Thanks Marianne. I don’t know what it was that made me think of that old song recently but I immediately made the association with my experience, with mum and dad, all those years ago at Grace McKellar. The power of musical memory is stunning when you look at the YouTube link near the end of my yarn. I think it is amazing that Henry, who can hardly talk, can do Cab Calloway ‘scat’ singing after listening to some of his favorite tunes from yesteryear.
Great story David xx
Thanks Joren.Considering the gist of what I wrote about, I am glad that I put effort and significant planning into my role as a primary school music teacher. I well know that the musical experiences I provide, particularly in relation to song choice, will remain with my students for a very very long time.
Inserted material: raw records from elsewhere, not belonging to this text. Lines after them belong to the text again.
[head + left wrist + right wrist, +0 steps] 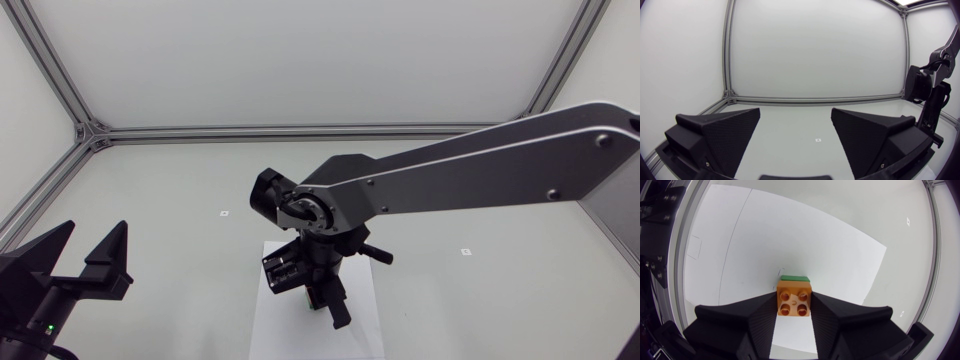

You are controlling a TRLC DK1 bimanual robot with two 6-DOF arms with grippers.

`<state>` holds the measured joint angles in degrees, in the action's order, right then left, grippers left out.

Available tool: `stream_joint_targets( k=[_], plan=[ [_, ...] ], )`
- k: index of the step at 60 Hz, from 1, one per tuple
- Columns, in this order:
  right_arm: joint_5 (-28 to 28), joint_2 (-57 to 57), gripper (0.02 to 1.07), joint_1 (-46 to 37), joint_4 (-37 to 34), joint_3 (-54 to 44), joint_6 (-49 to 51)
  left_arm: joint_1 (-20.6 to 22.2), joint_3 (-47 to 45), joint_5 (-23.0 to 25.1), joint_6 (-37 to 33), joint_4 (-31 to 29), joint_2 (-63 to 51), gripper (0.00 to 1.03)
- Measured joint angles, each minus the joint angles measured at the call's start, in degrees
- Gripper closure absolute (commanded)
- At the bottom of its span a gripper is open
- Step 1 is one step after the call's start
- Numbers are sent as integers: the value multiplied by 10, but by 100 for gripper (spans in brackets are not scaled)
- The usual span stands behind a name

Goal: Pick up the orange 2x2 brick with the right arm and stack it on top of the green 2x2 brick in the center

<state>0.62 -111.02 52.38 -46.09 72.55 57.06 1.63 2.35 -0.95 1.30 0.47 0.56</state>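
Fingers (pixel 757 315) of right gripper (pixel 794 299) pinch orange brick (pixel 794 303) over green brick (pixel 795 278)

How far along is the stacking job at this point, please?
Done: the orange brick is gripped in the right hand. In hand: it is over the green brick, whose edge shows just beyond it; whether it is seated I cannot tell. Left: pressing down, releasing.

White sheet (pixel 275 325) flat on grey table (pixel 160 180); two small marks (pixel 224 213) nearby.
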Motion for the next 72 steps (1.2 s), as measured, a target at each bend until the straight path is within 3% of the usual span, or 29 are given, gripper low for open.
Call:
stream_joint_targets(
  k=[16, 42, 72],
  plan=[
    [21, 4, 101, 13, 6, -6, 0, 0, 0, 0, 0, 0, 0, 4],
    [49, -34, 101, 24, -51, 47, 1, 0, 0, 0, 0, 0, 0, 4],
    [-11, -32, 101, -12, -53, 45, 60, 0, 0, 0, 0, 0, 0, 4]
  ],
)
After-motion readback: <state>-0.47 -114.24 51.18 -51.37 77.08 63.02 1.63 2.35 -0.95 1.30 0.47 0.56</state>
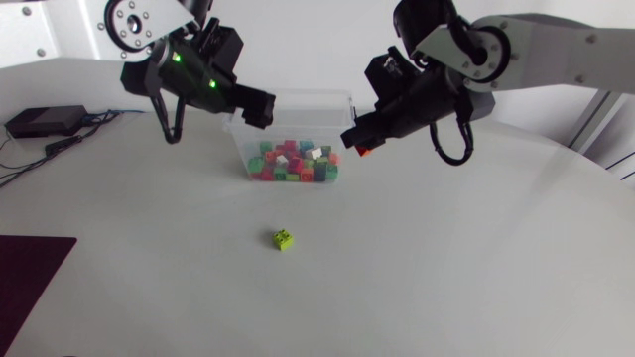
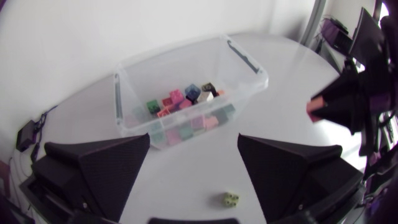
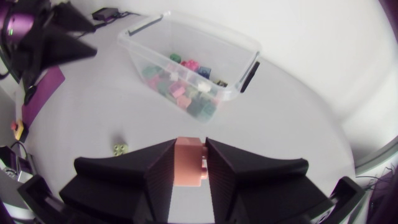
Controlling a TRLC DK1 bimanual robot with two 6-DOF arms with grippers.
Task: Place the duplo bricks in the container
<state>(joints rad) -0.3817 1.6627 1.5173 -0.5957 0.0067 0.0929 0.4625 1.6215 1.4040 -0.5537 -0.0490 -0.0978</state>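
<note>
I had two arms over the white tabletop point(image 1: 446, 258), one pincer on each. My left pincer point(image 1: 260, 107) hung by the left end of the single clear container point(image 1: 243, 149), its two fingers spread wide apart with nothing between them. My right pincer point(image 1: 357, 139) hung by the container's right end, closed on one salmon-red brick point(image 3: 188, 165), which sat pinched between both fingers with its lower part showing below the tips. The container stood upright with no lid on it, between the two pincers and touching neither. In it lay a heap of bricks point(image 1: 296, 162), green, pink, red, white, blue and at least one black. They were piled too closely for me to count them exactly, though they were well over a dozen. One lime-green brick point(image 1: 284, 238) lay alone on the tabletop, on the near side of the container and well apart from it, with two studs on top visible from my left wrist. Off to my left sat one black box point(image 1: 45, 120) with cables trailing from it, and one dark maroon mat point(image 1: 25, 283) covered the near left corner.
</note>
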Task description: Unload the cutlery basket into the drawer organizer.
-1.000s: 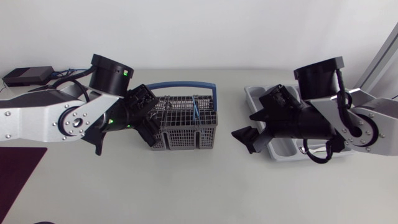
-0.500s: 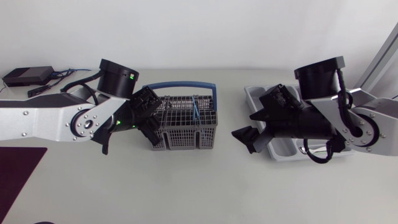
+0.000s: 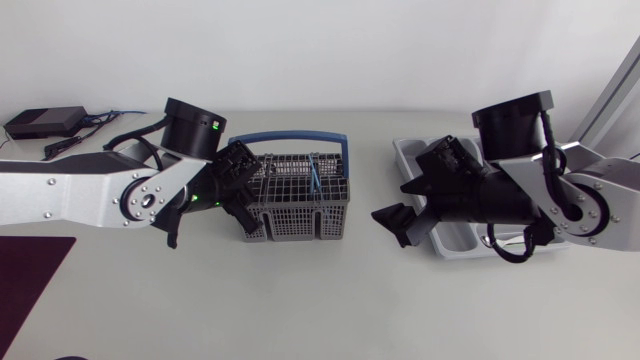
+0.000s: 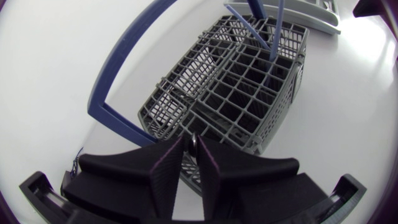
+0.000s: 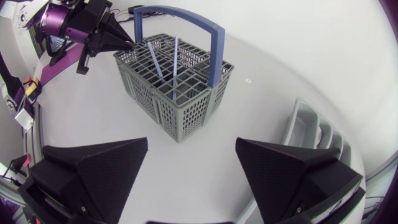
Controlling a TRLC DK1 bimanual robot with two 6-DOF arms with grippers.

I went to a day seminar on Comprehensive Care a new standard for aged care. Part of the day was a presentation from a Music Therapist. She showed us a video of a locked in elderly dementia patient. This lady was without speech or capacity to respond. The Music Therapist played a song known to this lady and she came alive singing and dancing. Miraculous!!
Phillip I too find the experience quite miraculous. Since writing the stereo story about Jesus Bids Us Shine I have read the book titled ‘Musicophilia’ by Oliver Sacks. It is a dense book in that it has lots of footnotes, but it documents a multitude of conditions that make connections between neurological disorders and music. As a music teacher I found it a pretty interesting and fascinating read.